I see some difference when using underscore parameter or named parameter in spark map function.

look at this code (executed in spark-shell):

var ds = Seq(1,2,3).toDS()
ds.map(t => Array("something", "" + t)).collect // works cool
ds.map(Array("funk", "" + _)).collect // doesn't work

the exception I get for the not working line is:

error: Unable to find encoder for type stored in a Dataset. Primitive types (Int, String, etc) and Product types (case classes) are supported by importing spark.implicits._ Support for serializing other types will be added in future releases.

1

1 Answers

5
votes

That's because the expansion of:

ds.map(Array("funk", "" + _)).collect 

Doesn't work as you think. It expands to:

ds.map(Array("funk", ((x: Any) => "" + x))).collect 

The _ in your array creation expands to a function. According to the documentation of DataSets, functions are not supported.

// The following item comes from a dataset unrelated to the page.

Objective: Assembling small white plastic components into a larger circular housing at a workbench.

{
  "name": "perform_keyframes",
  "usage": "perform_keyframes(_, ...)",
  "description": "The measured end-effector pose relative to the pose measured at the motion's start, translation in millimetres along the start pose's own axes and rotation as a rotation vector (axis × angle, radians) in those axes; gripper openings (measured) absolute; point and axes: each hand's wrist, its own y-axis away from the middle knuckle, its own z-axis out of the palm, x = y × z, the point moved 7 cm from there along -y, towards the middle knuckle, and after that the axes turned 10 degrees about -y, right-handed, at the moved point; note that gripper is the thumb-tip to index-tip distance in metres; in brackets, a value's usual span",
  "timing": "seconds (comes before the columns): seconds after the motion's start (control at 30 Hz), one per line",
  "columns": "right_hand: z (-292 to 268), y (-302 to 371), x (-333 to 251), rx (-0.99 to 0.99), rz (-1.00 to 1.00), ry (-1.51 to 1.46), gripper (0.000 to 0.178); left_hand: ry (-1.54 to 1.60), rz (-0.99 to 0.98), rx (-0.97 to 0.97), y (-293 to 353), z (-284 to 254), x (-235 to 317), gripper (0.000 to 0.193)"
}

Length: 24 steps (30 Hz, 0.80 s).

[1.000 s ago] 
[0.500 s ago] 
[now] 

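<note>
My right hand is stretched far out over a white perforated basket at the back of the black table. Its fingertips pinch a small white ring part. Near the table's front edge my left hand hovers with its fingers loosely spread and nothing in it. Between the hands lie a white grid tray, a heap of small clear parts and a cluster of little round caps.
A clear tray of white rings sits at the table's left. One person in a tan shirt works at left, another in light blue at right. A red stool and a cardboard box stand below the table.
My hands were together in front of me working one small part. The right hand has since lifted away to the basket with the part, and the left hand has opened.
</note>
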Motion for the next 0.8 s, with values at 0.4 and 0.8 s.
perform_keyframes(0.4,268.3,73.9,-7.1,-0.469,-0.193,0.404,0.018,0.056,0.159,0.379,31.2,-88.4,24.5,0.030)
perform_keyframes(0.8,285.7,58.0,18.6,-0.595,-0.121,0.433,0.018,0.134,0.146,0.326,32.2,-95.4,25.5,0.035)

If we take a minimal reproduce:

val l = List(1,2,3)
val res = l.map(Array("42", "" + _))

And see the typer expansion (scalac -Xprint:typer), you can see:

def main(args: Array[String]): Unit = {
  val l: List[Int] = scala.collection.immutable.List.apply[Int](1, 2, 3);
  val res: List[Object] = 
    l.map[Object, List[Object]]
    (scala.Predef.wrapRefArray[Object]
      (scala.Array.apply[Object]("42", ((x$1: Any) => "".+(x$1))

If we isolate the specific relevant part, we can see that:

(x$1: Any) => "".+(x$1)

Is the expansion that happens inside the array creation.